Enfim vamos chegar na segunda execução do malware. Isso é feito com a função ShellExecuteA. Essa função executa uma operação e um arquivo específico e possui 6 parâmetros:
HINSTANCE ShellExecute(
__in_opt HWND hwnd,
__in_opt LPCTSTR lpOperation,
__in LPCTSTR lpFile,
__in_opt LPCTSTR lpParameters,
__in_opt LPCTSTR lpDirectory,
__in INT nShowCmd
);
Os mais interessantes para nós são o lpOperation (qual operação vai ser executada no arquivo), lpFile (o arquivo utilizado) e lpParameters (parâmetros passado para o arquivo, como em linha de comando). Para saber mais sobre a função consulte a MSDN.
No código a seguir vemos a chamada da função com a passagem de parâmetros através do 6 PUSHs.

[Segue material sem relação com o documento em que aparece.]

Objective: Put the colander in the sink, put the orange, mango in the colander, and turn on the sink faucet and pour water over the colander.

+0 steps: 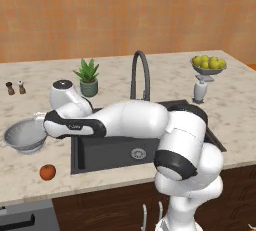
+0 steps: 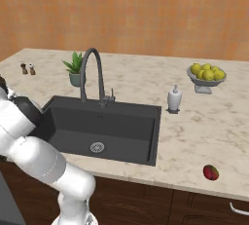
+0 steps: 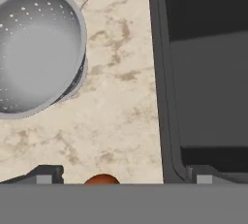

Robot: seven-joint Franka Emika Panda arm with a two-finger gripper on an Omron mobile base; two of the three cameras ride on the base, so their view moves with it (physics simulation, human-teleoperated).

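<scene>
In your left base view the colander [image 1: 25, 136] sits upright at the left edge, the orange [image 1: 47, 172] below it, the sink [image 1: 110, 152] centre. Right base view: mango [image 2: 210, 172] lower right. Hand view: fingertips [image 3: 46, 174] spread wide, holding nothing; colander upper left, mouth up.

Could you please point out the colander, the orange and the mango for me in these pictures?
colander [image 3: 36, 48]: hand view, on its perforated inner wall.
orange [image 1: 47, 172]: left base view, on the middle of the fruit.
mango [image 2: 210, 172]: right base view, on its red-green skin.
</scene>
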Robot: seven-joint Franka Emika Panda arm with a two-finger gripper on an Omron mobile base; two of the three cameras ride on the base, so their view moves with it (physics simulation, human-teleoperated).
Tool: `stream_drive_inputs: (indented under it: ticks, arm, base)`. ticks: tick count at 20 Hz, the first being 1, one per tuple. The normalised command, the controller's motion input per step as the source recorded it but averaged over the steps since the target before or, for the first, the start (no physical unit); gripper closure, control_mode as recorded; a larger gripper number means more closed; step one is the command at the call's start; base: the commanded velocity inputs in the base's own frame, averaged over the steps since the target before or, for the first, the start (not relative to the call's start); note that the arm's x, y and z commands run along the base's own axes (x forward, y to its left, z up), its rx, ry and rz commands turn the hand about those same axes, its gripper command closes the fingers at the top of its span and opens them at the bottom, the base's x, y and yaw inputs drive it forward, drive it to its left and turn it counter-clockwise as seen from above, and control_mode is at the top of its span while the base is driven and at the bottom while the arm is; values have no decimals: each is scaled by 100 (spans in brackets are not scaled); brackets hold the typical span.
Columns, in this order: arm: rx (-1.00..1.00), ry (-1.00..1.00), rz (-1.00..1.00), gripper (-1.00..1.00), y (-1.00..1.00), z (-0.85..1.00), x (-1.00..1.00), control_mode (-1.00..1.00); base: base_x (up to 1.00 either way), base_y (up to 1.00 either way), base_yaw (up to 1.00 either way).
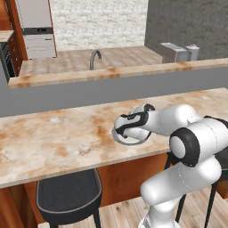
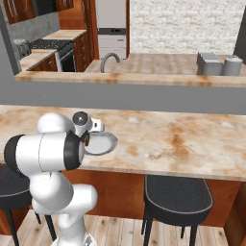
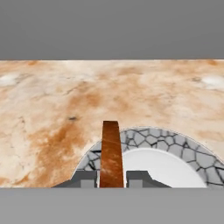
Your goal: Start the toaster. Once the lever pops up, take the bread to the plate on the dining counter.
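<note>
One slice of bread is gripped edge-on between the closed fingers of the gripper, held upright over the near rim of the plate in the hand view. That edge-on hold is judged to follow from how a slice leaves a toaster slot; it would need to be lowered or tipped before it could lie flat. The plate, white at its centre with a grey cracked-stone pattern round its rim, is set near the front edge of the dining counter, within the arm's reach from the stool side, and is partly hidden by the hand in both base views. The toaster is left well behind, on the far kitchen worktop beyond the raised ledge, beside a pale canister. The delivery is judged to be at its last step, with the release not yet made. No brand, label or writing can be read on any surface.
</note>
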Motion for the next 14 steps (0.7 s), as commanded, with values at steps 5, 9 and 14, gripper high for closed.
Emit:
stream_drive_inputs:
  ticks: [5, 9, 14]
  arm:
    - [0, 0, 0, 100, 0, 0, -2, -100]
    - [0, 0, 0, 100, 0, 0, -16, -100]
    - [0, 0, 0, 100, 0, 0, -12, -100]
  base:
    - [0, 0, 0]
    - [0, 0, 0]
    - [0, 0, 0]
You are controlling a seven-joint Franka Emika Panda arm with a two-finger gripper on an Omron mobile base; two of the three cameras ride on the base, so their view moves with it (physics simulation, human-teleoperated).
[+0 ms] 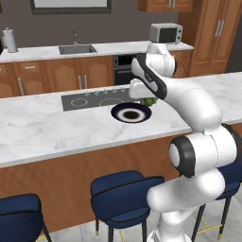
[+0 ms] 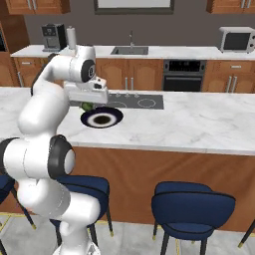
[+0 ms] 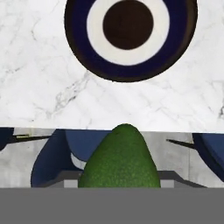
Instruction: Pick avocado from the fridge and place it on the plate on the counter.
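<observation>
A dark green avocado (image 3: 120,162) is gripped in my gripper (image 1: 148,99), which is shut on it. It shows as a green spot under the hand (image 1: 151,102) (image 2: 88,106). The hand hovers low over the white marble counter (image 1: 42,127) (image 2: 189,124) (image 3: 43,87), just at the right rim of the plate in the left base view. The plate (image 1: 116,112) (image 2: 117,116) (image 3: 78,30) is round and navy with a white ring and a dark centre, and nothing lies on it. In the hand view the avocado sits over the counter's near edge, short of the plate. The fridge is out of view.
A black cooktop (image 1: 90,100) (image 2: 142,101) is set into the counter just behind the plate. Blue stools (image 1: 123,191) (image 2: 191,206) stand below the counter's near edge. The back counter carries a sink (image 1: 77,48) and a microwave (image 1: 166,33).
</observation>
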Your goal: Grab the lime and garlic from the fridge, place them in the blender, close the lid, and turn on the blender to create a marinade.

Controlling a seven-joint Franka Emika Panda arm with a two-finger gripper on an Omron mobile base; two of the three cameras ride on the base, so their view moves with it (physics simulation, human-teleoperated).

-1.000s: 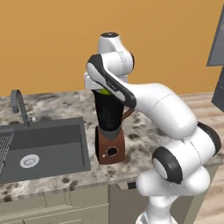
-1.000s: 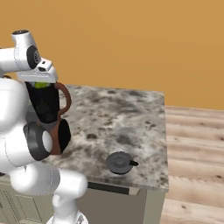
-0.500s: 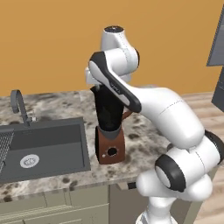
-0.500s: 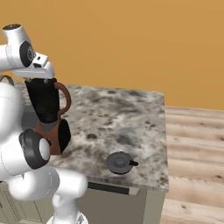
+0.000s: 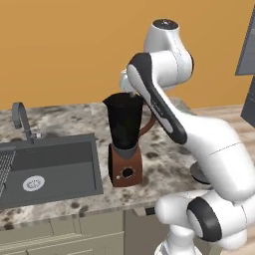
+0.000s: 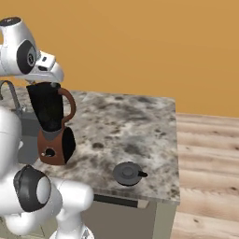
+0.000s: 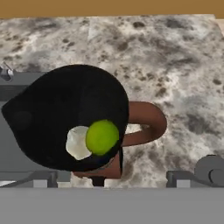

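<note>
my gripper (image 7: 109,186) hangs released above the blender (image 5: 124,141); the lime (image 7: 102,137) lies inside against the garlic (image 7: 77,143). the lid (image 6: 127,172) rests on the counter (image 6: 140,126).

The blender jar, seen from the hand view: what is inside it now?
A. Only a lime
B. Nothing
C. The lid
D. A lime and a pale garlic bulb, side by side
D: looking down into the blender jar, the green lime lies beside the whitish garlic.
</note>
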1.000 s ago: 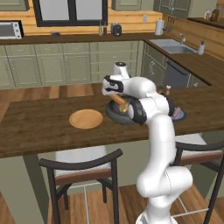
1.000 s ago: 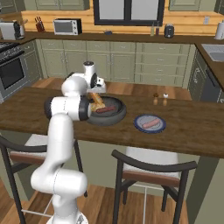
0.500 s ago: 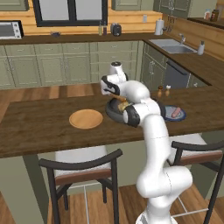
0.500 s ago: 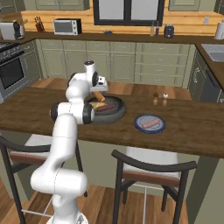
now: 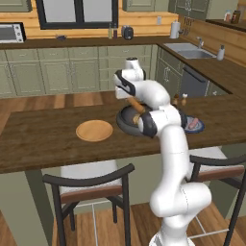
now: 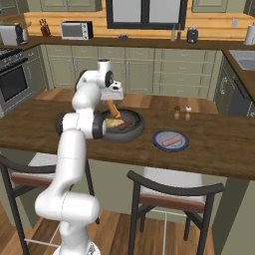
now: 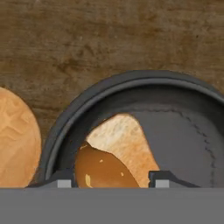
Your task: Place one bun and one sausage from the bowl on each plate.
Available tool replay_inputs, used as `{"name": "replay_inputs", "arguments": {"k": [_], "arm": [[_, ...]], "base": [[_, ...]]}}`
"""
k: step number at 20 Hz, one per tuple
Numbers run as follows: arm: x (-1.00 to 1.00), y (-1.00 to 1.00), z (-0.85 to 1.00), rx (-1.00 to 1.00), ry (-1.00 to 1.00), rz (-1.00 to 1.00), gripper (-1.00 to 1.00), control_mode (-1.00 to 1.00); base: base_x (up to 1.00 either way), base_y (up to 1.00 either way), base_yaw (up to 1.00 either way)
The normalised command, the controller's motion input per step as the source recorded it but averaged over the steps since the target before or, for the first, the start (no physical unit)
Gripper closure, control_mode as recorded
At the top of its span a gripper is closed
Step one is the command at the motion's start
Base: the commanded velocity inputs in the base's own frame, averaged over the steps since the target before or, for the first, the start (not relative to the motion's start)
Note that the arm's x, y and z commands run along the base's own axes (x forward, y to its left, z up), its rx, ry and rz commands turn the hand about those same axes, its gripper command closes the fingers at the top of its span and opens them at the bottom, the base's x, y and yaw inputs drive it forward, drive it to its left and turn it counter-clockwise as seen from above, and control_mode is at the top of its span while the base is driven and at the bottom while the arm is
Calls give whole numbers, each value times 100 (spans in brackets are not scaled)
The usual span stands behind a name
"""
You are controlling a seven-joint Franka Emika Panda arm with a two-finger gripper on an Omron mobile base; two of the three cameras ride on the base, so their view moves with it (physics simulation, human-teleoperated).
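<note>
The tan plate [image 5: 94, 130] lies flat on the wooden counter [image 5: 38, 139], left of the bowl [image 5: 126, 121] and apart from it; in the hand view its edge [image 7: 15, 140] shows at the left, separated from the bowl's rim [image 7: 65, 127] by a strip of bare wood. The dark bowl [image 6: 127, 130] sits near the middle of the counter [image 6: 219, 149]. Above it hangs the gripper [image 6: 112, 102], with a golden-tan bun [image 6: 112, 107] held at a slant between its fingers, lifted above the bowl's floor. In the hand view that bun [image 7: 105, 170] fills the gap between the two dark fingertips [image 7: 161, 179], which stand at a middling width, one on each side of it, closed on it. Beneath it a paler bun [image 7: 124, 140] lies on the bowl's floor. A dark sausage [image 6: 128, 123] rests in the bowl too. Further right, near the counter's front edge, the bluish plate [image 6: 170, 141] carries a pink sausage [image 6: 169, 142].
</note>
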Motion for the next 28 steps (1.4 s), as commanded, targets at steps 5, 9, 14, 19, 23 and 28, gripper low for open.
{"name": "replay_inputs", "arguments": {"k": [5, 9, 14, 19, 23, 28], "arm": [[-100, -65, 15, 10, -21, -7, 100, -100], [-100, -71, 31, 5, -27, -11, 100, -100], [-74, -100, 11, 0, -5, -26, 100, -100], [0, -100, -1, 1, 2, -30, 100, -100], [37, -94, 0, 8, 9, -26, 100, -100], [61, -68, -8, 14, 13, -19, 100, -100]], "base": [[0, 0, 0], [0, 0, 0], [0, 0, 0], [0, 0, 0], [0, 0, 0], [0, 0, 0]]}}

Com o OllyDbg conseguimos ver a chamada da função, e como é possível imaginar, com os parâmetros ela ficará assim:

Isso vai abrir (executar) o arquivo recém-criado no TEMP. Trata-se do mesmo arquivo, mesmo MD5. Lembro que todo esse código está dentro da ExecuteFile. Após o retorno dessa função, o processo original (Main Code) é finalizado.
Algumas considerações
Vimos que em determinados trechos do código há a verificação se o arquivo está no TEMP ou não, por causa disso nessa segunda execução o malware percorrerá caminhos diferentes, o que fará com que ele execute outras funções.
Outro ponto a ser observado, imaginemos que estamos analisando o malware com o debugger, linha a linha. O que acontecerá quando chegar na função ShellExecute e dermos um step over? O malware será executado sem que possamos debugá-lo já que será criado um novo processo.
Por isso, é importante entendermos seu funcionamento. Agora que sabemos o que ele fez, se quisermos debugar essa segunda execução é só abrir o executável a partir do TEMP.
Normalmente não precisamos fazer uma análise detalhada assim, basta sabermos o que o malware faz, mas quanto maior o conhecimento do baixo-nível mais fácil será para obter o alto-nível.